TO DO »
Return each line of the records below in which the string "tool" turns up.

INFORMATION PROVIDED »
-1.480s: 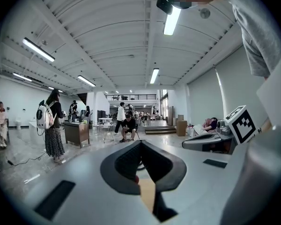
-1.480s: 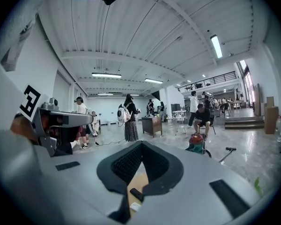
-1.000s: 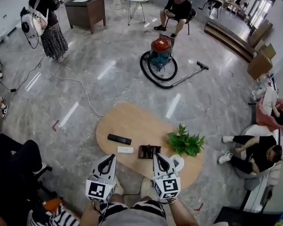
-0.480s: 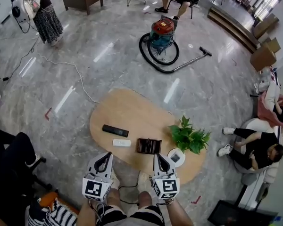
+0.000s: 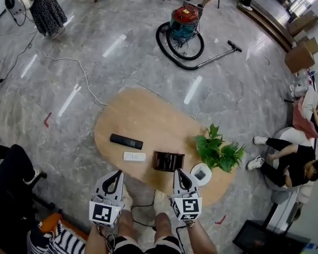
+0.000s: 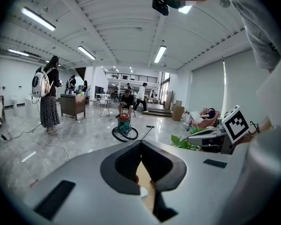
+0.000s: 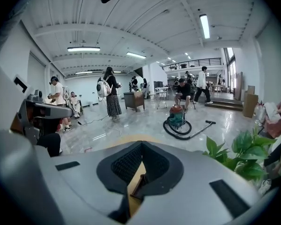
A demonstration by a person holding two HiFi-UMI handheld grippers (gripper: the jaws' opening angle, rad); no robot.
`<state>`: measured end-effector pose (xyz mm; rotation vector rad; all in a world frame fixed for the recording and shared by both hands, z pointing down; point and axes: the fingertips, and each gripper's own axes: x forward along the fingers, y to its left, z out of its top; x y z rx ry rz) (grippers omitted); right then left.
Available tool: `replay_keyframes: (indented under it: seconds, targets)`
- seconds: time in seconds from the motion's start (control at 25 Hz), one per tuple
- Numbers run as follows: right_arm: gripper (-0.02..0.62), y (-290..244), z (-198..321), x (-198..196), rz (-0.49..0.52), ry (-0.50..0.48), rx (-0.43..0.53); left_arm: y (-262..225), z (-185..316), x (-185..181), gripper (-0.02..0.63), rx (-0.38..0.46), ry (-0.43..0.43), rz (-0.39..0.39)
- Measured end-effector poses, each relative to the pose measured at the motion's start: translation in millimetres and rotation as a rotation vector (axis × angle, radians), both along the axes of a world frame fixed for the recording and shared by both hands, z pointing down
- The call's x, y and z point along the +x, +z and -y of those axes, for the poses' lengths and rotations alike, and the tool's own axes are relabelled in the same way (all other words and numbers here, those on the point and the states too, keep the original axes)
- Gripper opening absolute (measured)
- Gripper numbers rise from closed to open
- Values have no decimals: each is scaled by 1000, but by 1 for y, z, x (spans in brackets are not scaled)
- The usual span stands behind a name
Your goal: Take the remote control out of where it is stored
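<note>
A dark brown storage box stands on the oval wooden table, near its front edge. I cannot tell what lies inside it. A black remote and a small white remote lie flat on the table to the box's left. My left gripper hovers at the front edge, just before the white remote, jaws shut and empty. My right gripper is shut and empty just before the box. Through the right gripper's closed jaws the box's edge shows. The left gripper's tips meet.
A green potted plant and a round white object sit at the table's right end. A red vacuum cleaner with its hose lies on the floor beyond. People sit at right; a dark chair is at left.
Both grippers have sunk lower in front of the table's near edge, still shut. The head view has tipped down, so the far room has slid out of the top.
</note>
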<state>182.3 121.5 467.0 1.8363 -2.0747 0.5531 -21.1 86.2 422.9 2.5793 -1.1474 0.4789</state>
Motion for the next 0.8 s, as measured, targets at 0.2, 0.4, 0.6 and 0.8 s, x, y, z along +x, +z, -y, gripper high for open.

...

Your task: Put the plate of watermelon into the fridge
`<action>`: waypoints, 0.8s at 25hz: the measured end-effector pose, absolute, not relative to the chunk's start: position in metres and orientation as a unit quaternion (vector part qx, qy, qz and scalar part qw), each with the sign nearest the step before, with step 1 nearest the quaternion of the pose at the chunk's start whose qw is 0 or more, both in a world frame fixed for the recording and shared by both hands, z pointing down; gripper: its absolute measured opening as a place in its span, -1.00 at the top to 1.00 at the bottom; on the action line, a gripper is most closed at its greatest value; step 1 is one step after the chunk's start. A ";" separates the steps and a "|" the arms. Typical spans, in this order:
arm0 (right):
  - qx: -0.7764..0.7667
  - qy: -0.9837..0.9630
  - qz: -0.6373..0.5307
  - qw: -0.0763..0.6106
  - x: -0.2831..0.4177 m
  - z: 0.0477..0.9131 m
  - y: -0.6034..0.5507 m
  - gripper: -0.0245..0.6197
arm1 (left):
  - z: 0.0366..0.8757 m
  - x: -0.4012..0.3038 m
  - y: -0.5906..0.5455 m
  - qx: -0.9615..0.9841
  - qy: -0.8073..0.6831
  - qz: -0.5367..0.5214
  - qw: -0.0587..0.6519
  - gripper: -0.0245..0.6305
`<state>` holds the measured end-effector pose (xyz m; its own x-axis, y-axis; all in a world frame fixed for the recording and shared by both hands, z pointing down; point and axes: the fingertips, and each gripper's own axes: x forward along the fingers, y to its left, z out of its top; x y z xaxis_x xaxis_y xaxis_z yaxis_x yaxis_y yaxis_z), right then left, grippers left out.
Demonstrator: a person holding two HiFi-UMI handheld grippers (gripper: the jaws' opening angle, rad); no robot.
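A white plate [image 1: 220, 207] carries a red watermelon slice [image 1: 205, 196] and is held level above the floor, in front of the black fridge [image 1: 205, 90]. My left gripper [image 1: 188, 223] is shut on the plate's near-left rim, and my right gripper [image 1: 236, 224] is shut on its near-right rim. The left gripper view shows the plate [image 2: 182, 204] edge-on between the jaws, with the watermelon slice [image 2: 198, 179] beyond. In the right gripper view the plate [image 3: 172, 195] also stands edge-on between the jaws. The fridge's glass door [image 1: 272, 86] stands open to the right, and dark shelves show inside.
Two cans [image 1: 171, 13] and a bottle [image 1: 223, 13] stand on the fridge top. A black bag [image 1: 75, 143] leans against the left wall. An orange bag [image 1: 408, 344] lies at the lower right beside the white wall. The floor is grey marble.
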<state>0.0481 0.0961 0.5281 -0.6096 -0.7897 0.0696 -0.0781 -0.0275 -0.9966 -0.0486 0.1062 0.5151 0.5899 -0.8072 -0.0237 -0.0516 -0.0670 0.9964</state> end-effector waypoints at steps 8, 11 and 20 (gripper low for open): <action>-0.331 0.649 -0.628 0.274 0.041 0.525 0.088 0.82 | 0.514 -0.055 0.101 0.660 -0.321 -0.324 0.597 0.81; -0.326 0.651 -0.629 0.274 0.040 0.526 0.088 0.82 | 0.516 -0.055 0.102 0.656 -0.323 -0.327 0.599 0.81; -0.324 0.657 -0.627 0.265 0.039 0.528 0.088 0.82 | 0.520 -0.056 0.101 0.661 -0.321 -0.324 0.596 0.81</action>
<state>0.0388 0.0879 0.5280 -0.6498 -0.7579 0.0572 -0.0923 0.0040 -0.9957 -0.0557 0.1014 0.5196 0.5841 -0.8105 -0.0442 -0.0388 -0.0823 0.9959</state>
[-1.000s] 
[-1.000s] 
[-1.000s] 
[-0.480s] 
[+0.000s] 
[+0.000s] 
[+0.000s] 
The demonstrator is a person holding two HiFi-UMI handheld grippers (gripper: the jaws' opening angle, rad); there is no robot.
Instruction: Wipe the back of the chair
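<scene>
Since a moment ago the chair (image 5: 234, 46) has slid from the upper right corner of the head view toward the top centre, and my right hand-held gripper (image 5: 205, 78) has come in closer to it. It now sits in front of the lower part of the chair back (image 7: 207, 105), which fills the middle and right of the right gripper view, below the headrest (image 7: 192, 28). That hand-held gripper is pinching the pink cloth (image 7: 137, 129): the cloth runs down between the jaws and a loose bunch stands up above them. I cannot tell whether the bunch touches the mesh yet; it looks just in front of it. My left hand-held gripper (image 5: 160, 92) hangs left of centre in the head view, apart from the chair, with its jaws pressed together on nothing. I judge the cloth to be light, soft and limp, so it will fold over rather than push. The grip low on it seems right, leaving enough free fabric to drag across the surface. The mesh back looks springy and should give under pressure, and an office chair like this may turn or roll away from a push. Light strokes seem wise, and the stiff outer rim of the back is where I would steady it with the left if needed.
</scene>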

YOUR SOLUTION »
Available tool: `replay_keyframes: (indented under it: seconds, targets)`
- The call's x, y and z point along the +x, +z and -y of those axes, for the poses' lengths and rotations alike, and the tool's own axes are relabelled in the same way (all other words and numbers here, those on the point and the states too, keep the original axes)

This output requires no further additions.